▶ **EXERCISE DATA**

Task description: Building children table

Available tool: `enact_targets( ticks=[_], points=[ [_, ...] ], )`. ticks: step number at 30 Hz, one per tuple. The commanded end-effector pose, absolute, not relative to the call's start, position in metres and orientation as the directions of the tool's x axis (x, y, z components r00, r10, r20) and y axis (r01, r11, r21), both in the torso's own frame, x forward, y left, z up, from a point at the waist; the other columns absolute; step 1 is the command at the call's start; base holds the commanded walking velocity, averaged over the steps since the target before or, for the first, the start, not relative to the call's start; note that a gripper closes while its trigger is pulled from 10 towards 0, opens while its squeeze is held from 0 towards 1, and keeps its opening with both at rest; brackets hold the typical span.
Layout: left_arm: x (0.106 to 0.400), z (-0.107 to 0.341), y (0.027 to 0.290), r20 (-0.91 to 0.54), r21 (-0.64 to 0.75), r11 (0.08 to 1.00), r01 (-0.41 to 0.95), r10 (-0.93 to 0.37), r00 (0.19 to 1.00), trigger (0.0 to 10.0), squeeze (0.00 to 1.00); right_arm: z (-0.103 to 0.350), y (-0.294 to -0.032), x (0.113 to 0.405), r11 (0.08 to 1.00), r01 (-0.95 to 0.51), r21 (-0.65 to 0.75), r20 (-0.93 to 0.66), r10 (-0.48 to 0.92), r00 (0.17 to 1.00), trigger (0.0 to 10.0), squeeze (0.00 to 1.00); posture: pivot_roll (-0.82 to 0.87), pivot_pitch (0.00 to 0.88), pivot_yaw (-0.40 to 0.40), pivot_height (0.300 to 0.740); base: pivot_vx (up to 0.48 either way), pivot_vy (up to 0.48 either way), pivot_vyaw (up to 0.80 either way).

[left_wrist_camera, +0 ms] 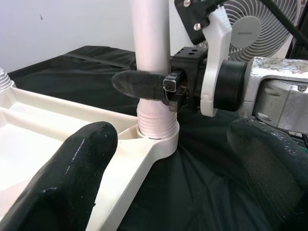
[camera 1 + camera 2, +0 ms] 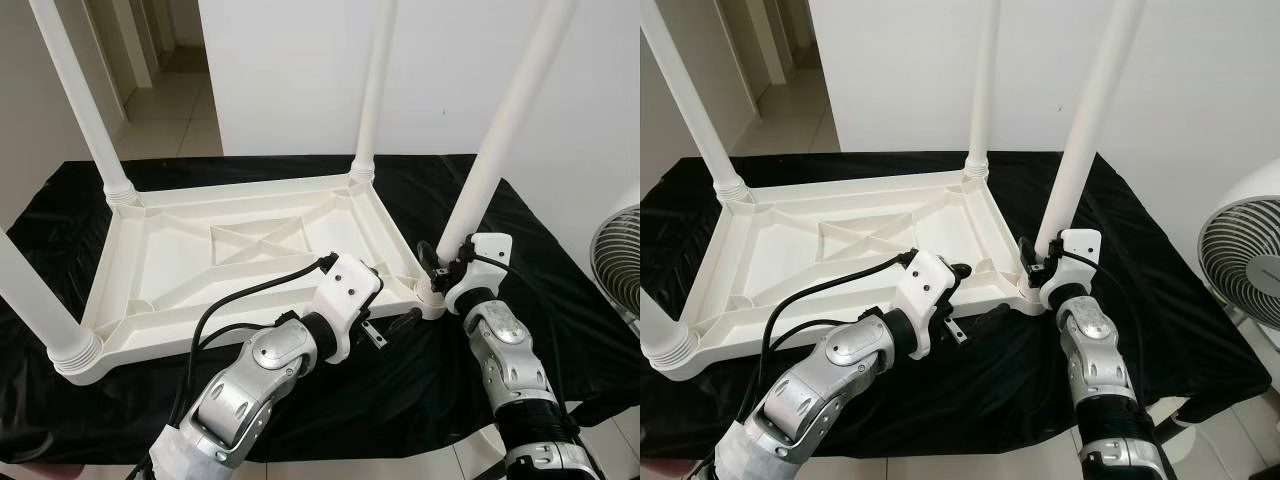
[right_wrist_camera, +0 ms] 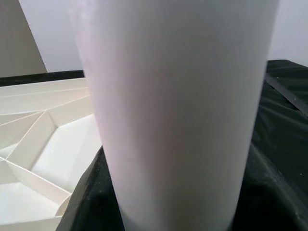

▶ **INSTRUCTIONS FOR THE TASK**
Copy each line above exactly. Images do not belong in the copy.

▶ **WRITTEN RESPONSE**
Task description: Building children table

Available tool: `enact_targets( ticks=[_], points=[ [_, ...] ], )`. ticks: step number at 30 Hz, one per tuple. The commanded end-effector pose, absolute, not relative to the call's start, position in metres and orientation as the directions of the tool's x axis (x, y, z components r00, r10, r20) and y axis (r01, r11, r21), both in the torso's own frame, x forward, y left, z up, from a point at the waist; the other columns absolute; step 1 is the command at the call's start; base holds the commanded walking velocity, averaged over the steps since the target before or, for the first, the start, not relative to the call's start; note that a gripper closes while its trigger is pulled from 10 towards 0, opens while its squeeze is held from 0 towards 1, and keeps its opening with both at rest; brackets hold the typical span.
Layout: left_arm: x (0.106 to 0.400), z (-0.107 to 0.341), y (0.027 to 0.290), r20 (-0.91 to 0.54), r21 (-0.64 to 0.75), r11 (0.08 to 1.00), r01 (-0.41 to 0.95), r10 (-0.93 to 0.37), r00 (0.19 to 1.00), trigger (0.0 to 10.0), squeeze (0.00 to 1.00); right_arm: z (-0.103 to 0.350), y (-0.294 to -0.032), x (0.113 to 0.405), r11 (0.08 to 1.00), r01 (-0.95 to 0.51), r21 (-0.65 to 0.75), r20 (-0.93 to 0.66), r10 (-0.48 to 0.92), r00 (0.17 to 1.00), trigger (0.0 to 10.0), squeeze (0.00 to 1.00); posture: pivot_roll (-0.82 to 0.87), pivot_pitch (0.00 to 0.88), pivot_yaw (-0.40 to 0.40), pivot_height (0.300 to 0.740); base: pivot_vx (up to 0.48 either way), pivot_vy (up to 0.48 either way), pivot_vyaw (up to 0.80 either way).

[left_wrist_camera, +0 ms] 
[camera 1 + camera 2, +0 ms] 
[right_wrist_camera, +0 ms] 

The output requires nothing else.